En fait, le tableau canadien indique une durée selon le nombre de "verres" d'alcool consommés.
Et un "verre", c'est la quantité servie dans un bar, quelle que soit la boisson : "Si on considère les verres habituellement servis dans les bars, on estime que pour toutes les boissons courantes, chaque verre contient environ la même quantité d'alcool pur, soit de 10 a 13 grammes. On parle de verre standard, ou d'unité d'alcool (ua)." Voir par exemple ici : http://www.stop-alcool.ch/une-substance-psychoactive/combien-y-a-t-il-d-alcool-dans-un-verre
Sinon, comme il est dit dans l'article, l'Académie américaine de pédiatrie conseille d'attendre deux heures après la dernière prise d'alcool.
Si vous buvez toute la soirée, vous pourrez à coup sûr redonner le sein à votre bébé au petit matin.
Bonjour, merci pour toutes vos explications. Jai allaité ma fille pendant presque 4 ans et cela fait presque deux semaines que nous avons arrêté l allaitement sans en avoir vraiment envie. Du coup cette semaine je me suis autorisée de boire 3 bières, mais pensant peut-être reprendre l allaitement car ma fille ne veut pas vraiment arrêter, j avais peur que cette prise d alcool pose problème et je me demandais comment l alcool pouvait il s éliminer du lait. Pour moi maintenant cest beaucoup plus clair, merci beaucoup!
Bonsoir,
Merci pour cet article, j'allaite encore ma fille de 10mois et ce soir j'étais en train de culpabiliser d'avoir bu un verre de rosé pamplemousse!!
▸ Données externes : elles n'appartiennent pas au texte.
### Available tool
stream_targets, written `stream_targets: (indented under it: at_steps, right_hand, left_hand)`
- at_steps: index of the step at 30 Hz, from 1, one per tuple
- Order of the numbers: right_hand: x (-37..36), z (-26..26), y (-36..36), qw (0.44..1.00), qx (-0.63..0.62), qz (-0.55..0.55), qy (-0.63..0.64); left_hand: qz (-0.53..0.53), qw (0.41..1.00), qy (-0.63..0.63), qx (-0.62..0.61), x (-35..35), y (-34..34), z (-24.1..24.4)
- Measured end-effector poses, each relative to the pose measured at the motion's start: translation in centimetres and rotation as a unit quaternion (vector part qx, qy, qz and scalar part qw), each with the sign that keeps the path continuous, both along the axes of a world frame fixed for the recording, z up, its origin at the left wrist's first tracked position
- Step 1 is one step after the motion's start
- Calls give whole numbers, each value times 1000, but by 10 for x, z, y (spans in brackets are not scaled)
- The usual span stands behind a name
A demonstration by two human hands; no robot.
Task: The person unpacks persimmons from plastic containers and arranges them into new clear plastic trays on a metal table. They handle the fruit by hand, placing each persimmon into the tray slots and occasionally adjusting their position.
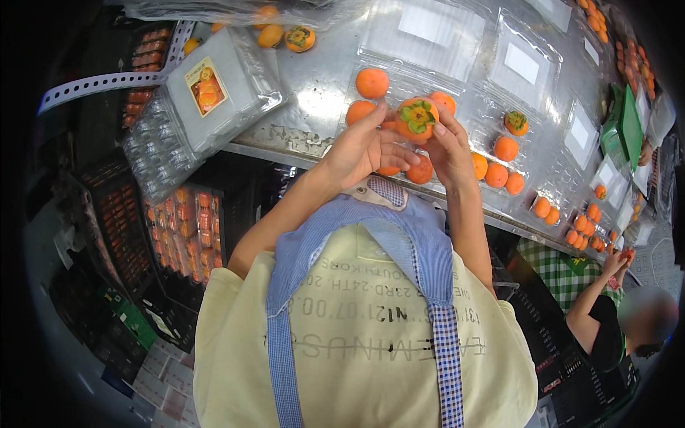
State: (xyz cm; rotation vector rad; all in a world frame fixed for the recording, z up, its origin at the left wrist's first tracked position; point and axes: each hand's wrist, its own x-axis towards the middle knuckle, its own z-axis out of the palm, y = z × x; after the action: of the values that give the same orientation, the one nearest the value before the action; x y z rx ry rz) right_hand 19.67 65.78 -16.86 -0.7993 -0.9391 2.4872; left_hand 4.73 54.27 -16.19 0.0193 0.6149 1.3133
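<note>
An orange persimmon (417, 119) with its green calyx facing up is held in my right hand (451, 147), thumb and fingers around its right side. Beside it my left hand (364, 147) has its fingers spread and bent, the palm partly turned up; whether its fingertips touch the fruit, I cannot tell. Beneath both hands lies a clear plastic tray (348, 80) with several persimmons in its cups, among them one at the back left (372, 83) and one near the front (419, 169). My hands hide part of this tray.
More clear clamshell packs (516, 59) line the metal table (321, 85), some holding persimmons. Stacked empty packs (214, 91) overhang its left edge. Black crates (230, 208) with packed fruit stand below. Loose persimmons (299, 38) lie at the back left. A person in a green checked apron (556, 273) works at the right.
</note>
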Motion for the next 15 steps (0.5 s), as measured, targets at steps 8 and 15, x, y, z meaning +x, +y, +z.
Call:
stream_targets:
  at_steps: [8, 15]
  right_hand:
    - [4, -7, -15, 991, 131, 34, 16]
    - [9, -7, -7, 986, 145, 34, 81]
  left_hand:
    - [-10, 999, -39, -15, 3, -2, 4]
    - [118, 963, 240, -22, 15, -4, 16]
D'après l'éditrice des Dossiers de l'allaitement : "La seule étude que j'ai sur les relations entre allaitement et alcoolisme chez la personne allaitée est une étude concluant que les personnes sevrées rapidement ont un risque d'alcoolisme plus élevé. Mais je n'ai strictement rien sur l'impact d'une consommation occasionnelle sur le risque futur d'alcoolisme chez l'enfant allaité."
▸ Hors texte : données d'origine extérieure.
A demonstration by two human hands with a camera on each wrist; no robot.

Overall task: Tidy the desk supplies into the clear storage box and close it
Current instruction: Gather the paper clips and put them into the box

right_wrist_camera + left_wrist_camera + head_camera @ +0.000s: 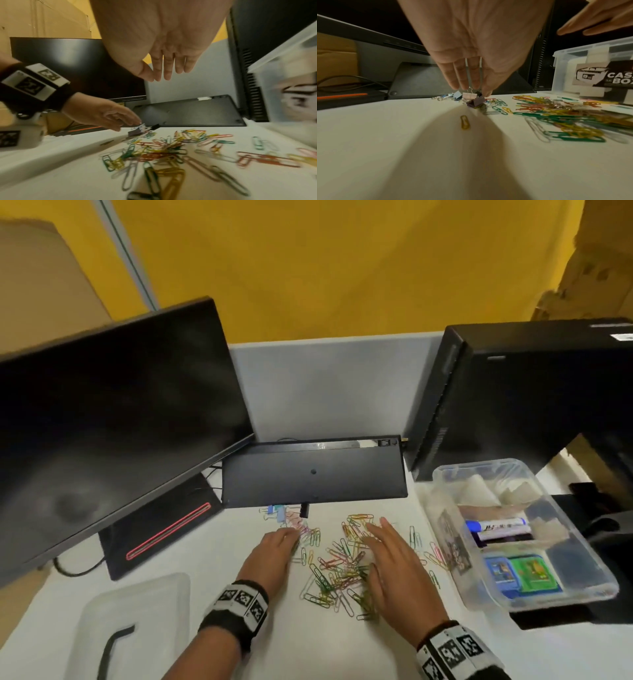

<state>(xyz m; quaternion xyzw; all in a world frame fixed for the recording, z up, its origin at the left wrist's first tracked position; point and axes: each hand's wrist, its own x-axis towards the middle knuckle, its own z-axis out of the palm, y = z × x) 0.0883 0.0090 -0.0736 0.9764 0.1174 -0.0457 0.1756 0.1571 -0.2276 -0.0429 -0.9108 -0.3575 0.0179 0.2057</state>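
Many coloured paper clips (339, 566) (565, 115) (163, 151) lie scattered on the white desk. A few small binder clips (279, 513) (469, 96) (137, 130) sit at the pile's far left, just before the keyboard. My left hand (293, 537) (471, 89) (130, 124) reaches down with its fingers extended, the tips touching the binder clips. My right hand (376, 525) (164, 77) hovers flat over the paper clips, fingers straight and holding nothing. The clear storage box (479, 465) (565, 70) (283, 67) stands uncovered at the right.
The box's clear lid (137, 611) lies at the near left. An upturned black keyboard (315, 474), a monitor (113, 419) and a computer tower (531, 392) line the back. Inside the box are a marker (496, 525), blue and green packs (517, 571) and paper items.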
Merci pour ces précisions. Pourriez vous nous dire si les enfants allaités avec une prise d'alcool même occasionnelle, peut générer un futur penchant pour la prise d'alcool? En effet, des études évoqueraient que la mémoire du goût est active et que du coup elle peut amener de "bons souvenirs" lors de la prise d'alcool. (Que ce soit enfant, adolescent ou adulte.)
Je vous remercie de votre avis sur le sujet.
Cordialement,
Cécile
P.S. : En cette période de fête il est rassurant de voir que l'on peut trinquer au déjeuner avec la famille sans que ces deux petites coupes de champagne aient de graves répercussions neurologiques sur notre petite merveille.
Merci LLL
Bjr,
Je suis vraiment contente d'avoir découvert ce site. J'apprends des choses très intéressantes à chacune de mes visites et je suis pourtant à l'allaitement de mon deuxième enfant. J'imagine que la propagation des smartphones dans toutes les mains contribue à avoir à portée de main davantage de moyen d'information.
Ce que je préfère sur ce site à tous les autres qui renseignent sur l'allaitement, c'est qu'il est agrémenté de références sérieuses, des etudes et de témoignages de professionnels qui ne cherchent pas à culpabiliser la mère.
L'allaitement est le premier plus beau cadeau que l'on fera à notre enfant. Il est important que l'on se sente à l'aise et en confiance
Alors je remercie très chaleureusement LLL d'exister.
Merci, continuer de vous mettre à jour et de nous informer.